O novo documentário de Rithy Panh estreou na Berlinale

(Fotos: Divulgação)

Inspirado pelo legado de Alain Resnais (1922-2014) na sua desconstrução das aparências nas relações sociais, “Irradiés“, o único documentário entre os 18 concorrentes ao Urso de Ouro de 2020, usa a palavra “maldade” múltiplas vezes na sua breve narrativa (88 minutos), atribuindo o substantivo à condição ontológica humana. “Exclusão”, verbete que é sinónimo de práticas de poder, é traduzido em diversas imagens raras, garimpadas pelo cambojano Rithy Panh, com exercícios de morte. Diversas guerras são revisitadas na longa-metragem, da mesma forma como são revistas situações intolerantes de escravidão. A bomba de Hiroshima, e a hecatombe nuclear a ela inerente, é um dos assuntos mais revolvidos pelo realizador de “A imagem que falta” (prémio Un Certain Regard em Cannes, em 2013), no seu novo e mais maduro trabalho. Nele, registos documentais misturam-se a coreografias de butô e a textos líricos lidos em francês por Rebecca Marder e André Wilms.

O Mal e a Esperança alternam-se nesta narrativa que usa a repetição, sempre que necessário, a fim de devolver a imagens do passado uma dimensão poética.
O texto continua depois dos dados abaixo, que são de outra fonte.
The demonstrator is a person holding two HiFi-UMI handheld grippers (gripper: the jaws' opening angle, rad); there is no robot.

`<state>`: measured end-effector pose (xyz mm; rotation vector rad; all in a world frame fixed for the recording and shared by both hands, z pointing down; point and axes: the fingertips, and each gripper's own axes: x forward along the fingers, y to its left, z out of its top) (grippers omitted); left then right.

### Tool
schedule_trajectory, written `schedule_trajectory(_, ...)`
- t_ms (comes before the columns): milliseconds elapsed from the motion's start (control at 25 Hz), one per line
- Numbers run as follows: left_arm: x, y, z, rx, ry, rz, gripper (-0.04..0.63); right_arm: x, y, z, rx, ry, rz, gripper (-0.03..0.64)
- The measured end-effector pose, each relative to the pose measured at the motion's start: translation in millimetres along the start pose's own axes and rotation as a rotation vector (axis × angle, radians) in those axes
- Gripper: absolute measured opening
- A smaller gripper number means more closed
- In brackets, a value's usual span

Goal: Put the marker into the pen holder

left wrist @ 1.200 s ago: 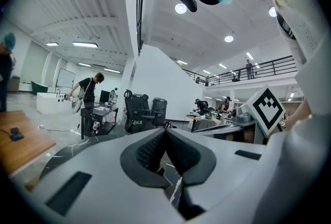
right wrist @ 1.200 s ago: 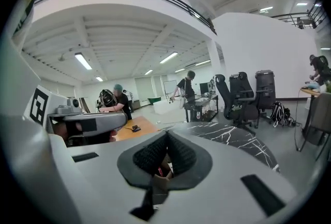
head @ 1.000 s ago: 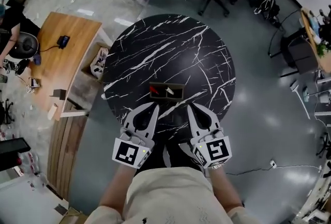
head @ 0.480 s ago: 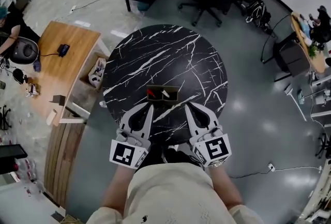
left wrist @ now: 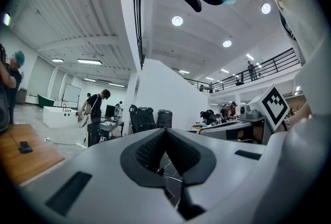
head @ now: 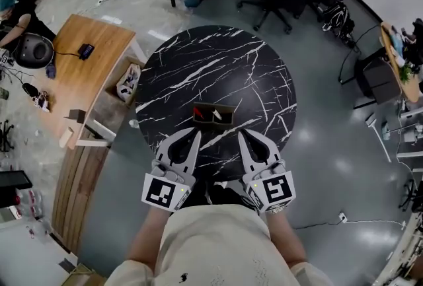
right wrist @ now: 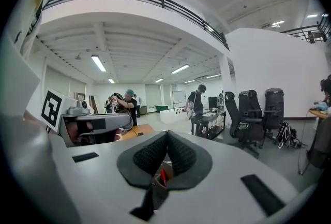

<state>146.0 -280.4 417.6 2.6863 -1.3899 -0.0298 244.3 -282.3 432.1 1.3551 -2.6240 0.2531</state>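
The left hand-held gripper point(head: 195, 135) and the right hand-held gripper point(head: 242, 135), at lower centre, are held with jaws pressed together, nothing clamped. The red marker point(head: 197, 111) is seated in the pen holder point(head: 213, 124) at mid-frame on the tabletop point(head: 218, 67).

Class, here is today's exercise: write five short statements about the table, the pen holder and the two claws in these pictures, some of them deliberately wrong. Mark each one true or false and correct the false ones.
1. The table is round and black with white veins. True.
2. The left claw grips a marker. False: its jaws are together with nothing between them.
3. The pen holder stands on the table, ahead of both claws. True.
4. The right claw is wide open. False: it is shut and empty.
5. A wooden desk stands to the left of the table. True.
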Motion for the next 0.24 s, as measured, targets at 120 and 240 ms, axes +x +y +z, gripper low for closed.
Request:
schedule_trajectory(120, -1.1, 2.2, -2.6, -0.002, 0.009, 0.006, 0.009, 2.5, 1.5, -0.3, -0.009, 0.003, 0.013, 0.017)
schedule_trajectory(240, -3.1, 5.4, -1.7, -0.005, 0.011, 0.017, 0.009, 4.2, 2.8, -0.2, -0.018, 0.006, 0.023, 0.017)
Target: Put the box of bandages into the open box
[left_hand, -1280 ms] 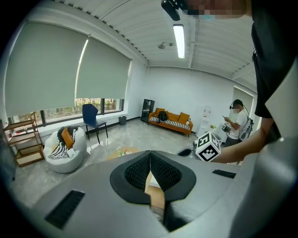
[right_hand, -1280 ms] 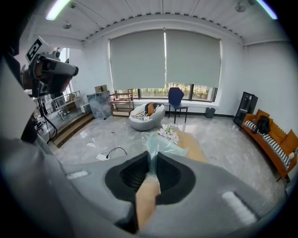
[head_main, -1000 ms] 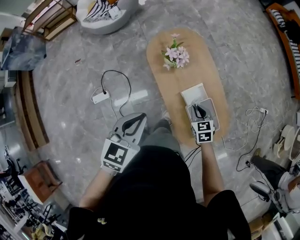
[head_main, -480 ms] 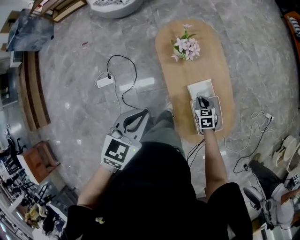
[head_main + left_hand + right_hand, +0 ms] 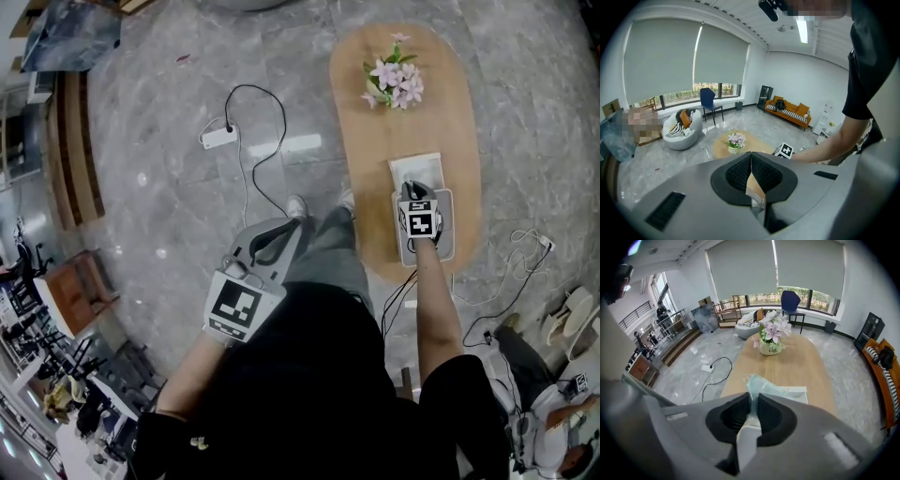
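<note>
Only one piece of lettering shows: the white vase (image 5: 769, 347), in the upper middle of the right gripper view, bears dark letters that begin "Li"; the rest is too small to read. The left tool (image 5: 294, 225) carries a cube (image 5: 234, 307), at lower left of the head view, with a black-and-white square marker of blocks and no letters. The right tool (image 5: 410, 188) has a like marker on its cube (image 5: 422, 221), right of centre. No brand or number can be read anywhere.
</note>
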Demonstrator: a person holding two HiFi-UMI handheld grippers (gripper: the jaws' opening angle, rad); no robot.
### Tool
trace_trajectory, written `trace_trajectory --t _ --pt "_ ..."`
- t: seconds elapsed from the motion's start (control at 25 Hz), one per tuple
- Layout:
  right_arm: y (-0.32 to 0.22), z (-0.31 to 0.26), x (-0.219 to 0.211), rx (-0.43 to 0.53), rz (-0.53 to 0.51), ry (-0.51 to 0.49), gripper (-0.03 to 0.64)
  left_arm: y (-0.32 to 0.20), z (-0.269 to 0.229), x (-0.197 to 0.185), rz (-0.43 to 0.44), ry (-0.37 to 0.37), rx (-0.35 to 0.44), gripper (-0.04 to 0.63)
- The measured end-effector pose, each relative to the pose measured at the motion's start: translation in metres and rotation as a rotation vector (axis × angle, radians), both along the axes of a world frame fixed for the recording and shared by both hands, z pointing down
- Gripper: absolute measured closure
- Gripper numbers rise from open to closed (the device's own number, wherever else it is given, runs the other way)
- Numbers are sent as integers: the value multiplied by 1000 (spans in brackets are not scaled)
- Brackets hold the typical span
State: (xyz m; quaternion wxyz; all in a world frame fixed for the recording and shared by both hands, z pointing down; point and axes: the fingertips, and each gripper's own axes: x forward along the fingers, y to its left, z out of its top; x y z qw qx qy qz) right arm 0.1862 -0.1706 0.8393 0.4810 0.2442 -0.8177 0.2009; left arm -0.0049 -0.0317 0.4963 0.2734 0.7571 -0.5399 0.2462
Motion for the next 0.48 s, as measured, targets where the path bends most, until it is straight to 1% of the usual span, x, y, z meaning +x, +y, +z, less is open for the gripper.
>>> trace_trajectory --t 0.16,0.48 --pt "-1 27 2 -39 8 35 584 9 8 -2 -31 2 -22 581" --pt "3 65 -2 -74 -48 110 583 29 17 -14 -98 2 -55 582"
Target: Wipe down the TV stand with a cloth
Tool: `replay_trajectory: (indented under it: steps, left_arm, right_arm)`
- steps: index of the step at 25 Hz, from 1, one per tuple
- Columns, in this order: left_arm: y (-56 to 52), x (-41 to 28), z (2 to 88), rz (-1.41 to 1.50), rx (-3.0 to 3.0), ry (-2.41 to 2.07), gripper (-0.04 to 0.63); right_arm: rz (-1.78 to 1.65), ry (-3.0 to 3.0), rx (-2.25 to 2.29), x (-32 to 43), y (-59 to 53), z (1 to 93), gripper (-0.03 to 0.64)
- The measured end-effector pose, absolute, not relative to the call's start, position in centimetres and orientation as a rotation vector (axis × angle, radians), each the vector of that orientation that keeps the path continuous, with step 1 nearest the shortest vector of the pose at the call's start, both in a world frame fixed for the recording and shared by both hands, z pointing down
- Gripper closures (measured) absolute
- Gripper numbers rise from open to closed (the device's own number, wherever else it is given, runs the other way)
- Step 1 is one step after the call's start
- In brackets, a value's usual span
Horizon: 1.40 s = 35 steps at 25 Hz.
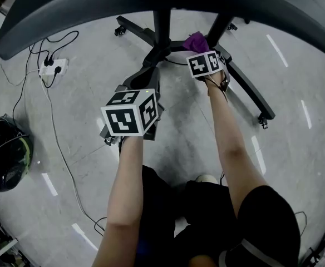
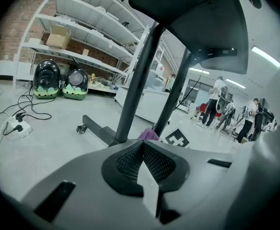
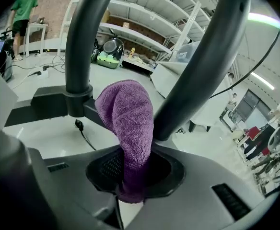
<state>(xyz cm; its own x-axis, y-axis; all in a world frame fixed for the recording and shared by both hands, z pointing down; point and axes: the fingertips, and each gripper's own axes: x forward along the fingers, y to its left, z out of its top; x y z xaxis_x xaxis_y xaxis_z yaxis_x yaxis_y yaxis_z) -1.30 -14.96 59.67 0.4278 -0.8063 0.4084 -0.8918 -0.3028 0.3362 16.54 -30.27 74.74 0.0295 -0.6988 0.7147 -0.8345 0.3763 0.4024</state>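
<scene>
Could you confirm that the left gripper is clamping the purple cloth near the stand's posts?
No: it is the right gripper that is clamping the purple cloth near the stand's posts, as the right gripper view shows.

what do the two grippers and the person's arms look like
The left gripper and right gripper have smooth grey moulded shells with small dark slots, and black jaws with mesh-textured pads. Each carries a white cube printed with black square markers: left cube, right cube. The left forearm and right forearm show no sleeves; the person wears black clothing.
</scene>
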Motion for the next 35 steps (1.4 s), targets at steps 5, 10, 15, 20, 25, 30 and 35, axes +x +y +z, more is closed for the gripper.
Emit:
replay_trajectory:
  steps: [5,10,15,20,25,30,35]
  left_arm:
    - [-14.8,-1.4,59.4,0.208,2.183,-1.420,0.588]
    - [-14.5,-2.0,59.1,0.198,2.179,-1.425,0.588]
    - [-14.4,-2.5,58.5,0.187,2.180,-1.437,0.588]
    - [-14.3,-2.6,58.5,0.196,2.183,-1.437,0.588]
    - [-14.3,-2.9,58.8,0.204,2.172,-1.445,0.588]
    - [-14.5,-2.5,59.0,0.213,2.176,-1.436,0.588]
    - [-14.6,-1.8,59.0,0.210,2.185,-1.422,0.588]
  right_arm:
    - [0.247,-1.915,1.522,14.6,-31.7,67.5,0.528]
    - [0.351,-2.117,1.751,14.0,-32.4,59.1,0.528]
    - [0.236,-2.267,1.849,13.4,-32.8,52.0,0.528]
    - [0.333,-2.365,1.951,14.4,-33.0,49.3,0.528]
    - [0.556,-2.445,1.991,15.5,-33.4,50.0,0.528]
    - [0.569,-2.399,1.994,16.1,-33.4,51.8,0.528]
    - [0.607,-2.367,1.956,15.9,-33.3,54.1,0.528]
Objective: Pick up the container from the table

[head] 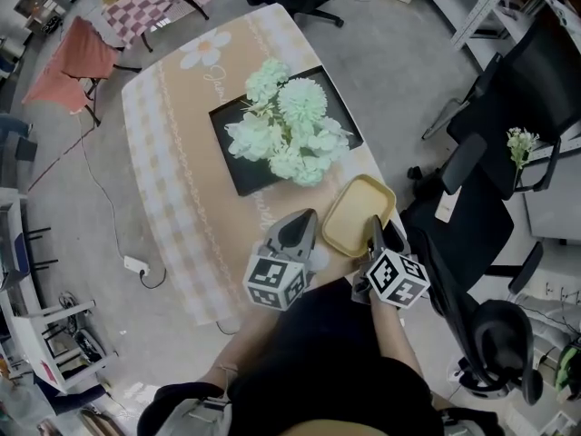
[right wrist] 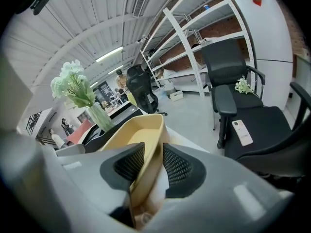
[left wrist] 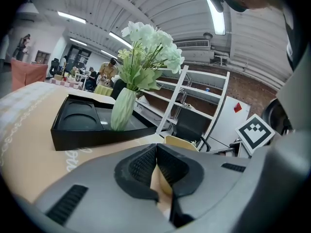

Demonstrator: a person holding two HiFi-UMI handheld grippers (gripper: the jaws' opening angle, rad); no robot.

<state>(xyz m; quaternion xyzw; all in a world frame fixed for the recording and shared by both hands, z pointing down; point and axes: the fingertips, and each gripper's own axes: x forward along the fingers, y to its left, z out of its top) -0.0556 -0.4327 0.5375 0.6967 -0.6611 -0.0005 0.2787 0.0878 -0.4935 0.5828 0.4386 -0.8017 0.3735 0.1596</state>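
Note:
A shallow yellow container (head: 356, 214) lies near the table's near right corner. In the right gripper view its near rim (right wrist: 138, 130) stands between the two pads of my right gripper (right wrist: 153, 147), one pad inside the container and one outside. The jaws are spread wide and I see no squeeze on the wall. In the head view my right gripper (head: 374, 223) sits at the container's right edge. My left gripper (head: 309, 214) is just left of the container, apart from it. Its pads meet at the tips (left wrist: 156, 147) with nothing between them, and the container (left wrist: 181, 141) shows just beyond.
A black tray (head: 238, 166) with a vase of pale green flowers (head: 289, 121) stands mid-table, just behind the container. The table (head: 172, 153) has a peach cloth, and its edge runs close by the container. Black office chairs (head: 472, 234) stand to the right.

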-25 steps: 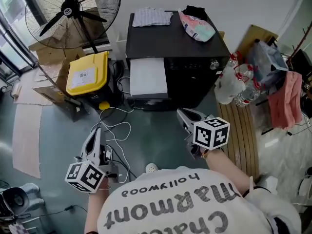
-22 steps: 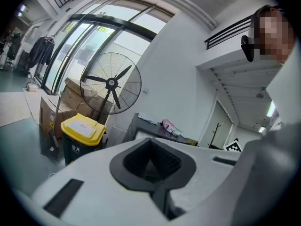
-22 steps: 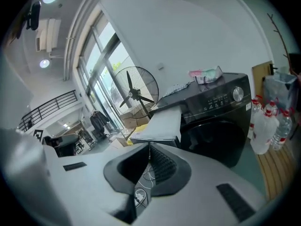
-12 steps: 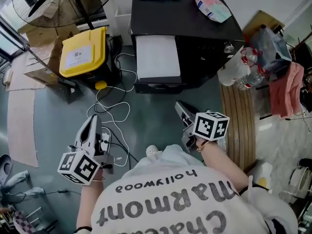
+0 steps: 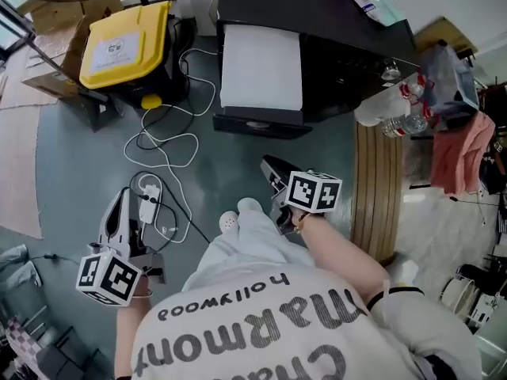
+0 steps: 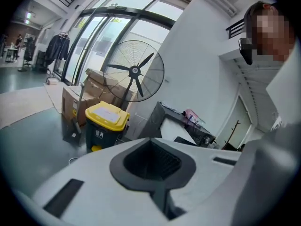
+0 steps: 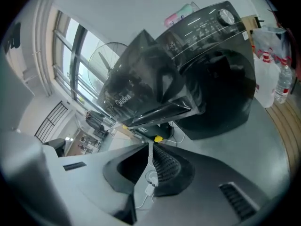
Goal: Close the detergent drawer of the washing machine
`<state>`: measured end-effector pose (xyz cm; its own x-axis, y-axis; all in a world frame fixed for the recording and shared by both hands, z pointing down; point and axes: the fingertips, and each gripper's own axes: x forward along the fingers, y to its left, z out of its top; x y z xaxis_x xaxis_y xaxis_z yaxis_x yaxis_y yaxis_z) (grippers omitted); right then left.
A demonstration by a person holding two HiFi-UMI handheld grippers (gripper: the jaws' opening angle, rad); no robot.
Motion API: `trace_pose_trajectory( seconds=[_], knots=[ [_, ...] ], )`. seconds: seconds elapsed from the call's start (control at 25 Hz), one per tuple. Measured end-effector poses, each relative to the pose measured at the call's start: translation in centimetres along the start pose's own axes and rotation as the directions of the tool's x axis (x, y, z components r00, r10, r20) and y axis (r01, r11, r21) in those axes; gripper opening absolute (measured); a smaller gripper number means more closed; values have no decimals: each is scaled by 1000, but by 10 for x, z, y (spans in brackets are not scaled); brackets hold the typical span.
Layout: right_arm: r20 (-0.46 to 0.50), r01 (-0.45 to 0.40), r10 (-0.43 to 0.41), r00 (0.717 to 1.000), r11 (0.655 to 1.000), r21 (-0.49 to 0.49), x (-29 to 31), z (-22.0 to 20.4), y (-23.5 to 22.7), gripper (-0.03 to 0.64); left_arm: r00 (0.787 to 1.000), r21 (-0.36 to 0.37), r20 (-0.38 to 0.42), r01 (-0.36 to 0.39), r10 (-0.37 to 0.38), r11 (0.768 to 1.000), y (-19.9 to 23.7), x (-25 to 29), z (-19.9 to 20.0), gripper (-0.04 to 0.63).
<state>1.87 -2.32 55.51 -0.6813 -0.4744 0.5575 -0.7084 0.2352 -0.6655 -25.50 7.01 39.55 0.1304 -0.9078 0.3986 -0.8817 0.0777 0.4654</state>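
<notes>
The black washing machine [image 5: 348,46] stands at the top of the head view. Its detergent drawer [image 5: 261,66] sticks out toward me, with a pale, shiny top. In the right gripper view the drawer [image 7: 141,88] juts from the machine's left side with a brand name on its front. My right gripper [image 5: 273,171] hangs over the floor just short of the drawer's front, shut and empty. My left gripper [image 5: 119,208] is farther back at the left, low over the cables, with its jaws together and nothing in them. The left gripper view shows the machine [image 6: 188,131] far ahead.
A yellow-lidded bin [image 5: 127,42] stands left of the machine, with white cables and a power strip [image 5: 150,200] on the floor before it. Bagged plastic bottles [image 5: 388,113] and a wooden board [image 5: 376,188] lie to the right. A standing fan [image 6: 135,71] and cardboard boxes are behind the bin.
Both grippers have sunk toward the floor and stayed shut. The head view has tipped down, so the machine has slid toward the top edge and the fan has left the picture.
</notes>
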Motion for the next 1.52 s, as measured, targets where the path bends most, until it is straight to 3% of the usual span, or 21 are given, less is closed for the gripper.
trace_pose_trajectory(
  seconds=[0.2, 0.28, 0.32, 0.44, 0.56, 0.8, 0.92, 1.52],
  knots=[
    [-38, -29, 27, 999, 998, -56, 21, -2, 1, 52, 997, -60, 5, -82, 83, 995, 17, -13, -13, 8],
    [-46, -45, 42, 998, 998, -52, 26, -1, 2, 134, 995, -69, 5, -102, 103, 992, 18, -17, -18, 8],
    [-44, -47, 46, 998, 998, -45, 28, -1, 2, 138, 994, -71, 5, -109, 110, 991, 19, -19, -19, 8],
    [12, -33, 33, 999, 999, 6, 32, 8, -5, 138, 992, -77, 4, -124, 125, 989, 18, -20, -21, 8],
    [97, -28, 17, 995, 993, 118, 35, 19, -17, 138, 991, -71, 3, -134, 135, 988, 13, -24, -24, 8],
    [174, -100, 55, 983, 960, 261, 39, 27, -20, 138, 988, -63, 4, -156, 156, 986, 5, -28, -28, 8],
    [176, -144, 97, 980, 950, 276, 41, 25, -15, 161, 986, -53, 5, -164, 164, 985, 1, -30, -28, 8],
    [234, -232, 157, 960, 911, 340, 47, 40, -14, 146, 984, -45, 2, -180, 180, 983, -3, -31, -26, 8]
  ],
)
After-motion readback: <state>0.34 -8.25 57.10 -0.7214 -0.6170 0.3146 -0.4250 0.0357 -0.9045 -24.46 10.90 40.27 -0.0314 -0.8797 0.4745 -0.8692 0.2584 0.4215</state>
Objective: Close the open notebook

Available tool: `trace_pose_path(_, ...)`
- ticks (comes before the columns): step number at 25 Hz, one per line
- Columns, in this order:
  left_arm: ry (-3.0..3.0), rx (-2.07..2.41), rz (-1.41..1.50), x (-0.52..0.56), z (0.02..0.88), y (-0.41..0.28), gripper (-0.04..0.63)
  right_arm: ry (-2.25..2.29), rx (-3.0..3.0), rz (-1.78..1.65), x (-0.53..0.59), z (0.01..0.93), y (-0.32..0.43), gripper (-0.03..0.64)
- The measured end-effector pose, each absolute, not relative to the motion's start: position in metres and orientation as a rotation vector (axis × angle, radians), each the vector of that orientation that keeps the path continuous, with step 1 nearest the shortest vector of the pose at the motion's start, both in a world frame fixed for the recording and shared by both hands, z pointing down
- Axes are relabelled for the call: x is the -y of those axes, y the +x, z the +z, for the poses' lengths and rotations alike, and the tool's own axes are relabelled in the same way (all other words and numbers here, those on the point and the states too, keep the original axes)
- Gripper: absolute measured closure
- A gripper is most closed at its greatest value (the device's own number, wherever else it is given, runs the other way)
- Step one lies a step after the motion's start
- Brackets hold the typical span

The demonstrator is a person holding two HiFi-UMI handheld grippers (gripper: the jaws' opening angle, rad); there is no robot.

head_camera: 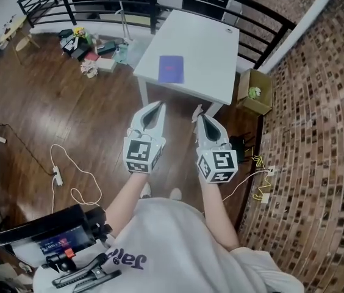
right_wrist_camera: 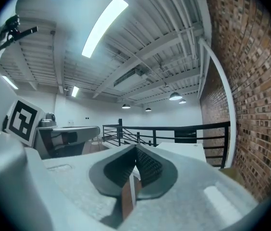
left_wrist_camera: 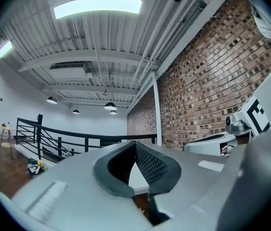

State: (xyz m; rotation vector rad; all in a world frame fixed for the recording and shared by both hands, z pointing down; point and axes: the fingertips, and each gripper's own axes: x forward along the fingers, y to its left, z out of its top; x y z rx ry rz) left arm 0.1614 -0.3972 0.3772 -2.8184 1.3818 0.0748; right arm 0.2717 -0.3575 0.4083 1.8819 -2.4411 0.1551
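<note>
The white left gripper [head_camera: 157,107] and right gripper [head_camera: 199,114] are hovering pressed together, empty. Prodding the flat purple notebook [head_camera: 171,69], seemingly closed already, risks sliding it.

Loft studio: brick wall [head_camera: 324,133], black railing [head_camera: 153,5].

Purple notebook [head_camera: 171,69] closed on white table [head_camera: 211,54], left hand-held gripper [head_camera: 158,107] and right hand-held gripper [head_camera: 198,113] short of it

head view: from your head, steeply down, far above white table [head_camera: 202,47]. 2 gripper views: level, facing black railing [right_wrist_camera: 165,128]; all 3 share that railing.
</note>
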Motion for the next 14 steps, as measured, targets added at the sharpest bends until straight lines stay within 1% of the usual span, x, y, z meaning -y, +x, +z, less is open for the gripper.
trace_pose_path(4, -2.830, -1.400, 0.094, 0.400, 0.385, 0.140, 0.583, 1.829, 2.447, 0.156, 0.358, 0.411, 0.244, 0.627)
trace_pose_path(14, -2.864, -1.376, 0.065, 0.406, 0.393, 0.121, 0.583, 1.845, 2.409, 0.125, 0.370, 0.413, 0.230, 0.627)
Há muita informação hoje nas telas, mas pouca contemplação, algo que se estabelece quando a dimensão crítica do cinema se faz presente, a partir de um questionamento das práticas intolerantes“, disse Panh em resposta ao C7nema, que explicou a criação da sofisticada banda sonora de “Irradiés”: “Há uns 35 anos que trabalho com Marc Marder e nós buscamos um desenho sensorial que potencialize registos de dor. Não quero que esse filme soe como um catálogo de situações violentas, mas sim de imagens que me tocam e me levam a um lugar de inquietação“.

Comparado a alguns dos momentos mais poéticos de Jean-Luc Godard no terreno documental (como “JLG por JLG – Autorretrato de Dezembro”), embora seja menos rizomático do que a obra do franco-suíço, “Irradiés” assume como título uma referência ao cogumelo atómico que varreu cidades japoneses em 1945. “Quando cheguei a França, vim do Camboja cheio de histórias para contar, mas não havia interlocução. Quem quereria ouvir um estrangeiro falar de estratégias de sobrevivência? Foi nesse momento que, a partir do cinema de Alain Resnais e de Souleymane Cissé, encontrei um modo de expressão a partir de filmes que reagem, indo na margem oposta ao imediatismo do cinema comercial”, disse Panh.

Este sábado serão conhecidos os vencedores dos júris oficiais e, no domingo, os prémios de júri popular da mostra Panorama serão divulgados. “Dau. Natasha“, de Jekaterina Oertel e Ilya Khrzhanovskiy; “Sibéria“, de Abel Ferrara”, “Never Rarely Sometimes Always“, de Eliza Hittman; “First Cow”, de Kelly Reichardt; “Berlin Alexanderplatz“, de Burhan Qurbani; e “There is no Evil“, de Mohammad Rasoulof, são os títulos com mais chances de saírem da Alemanha premiados.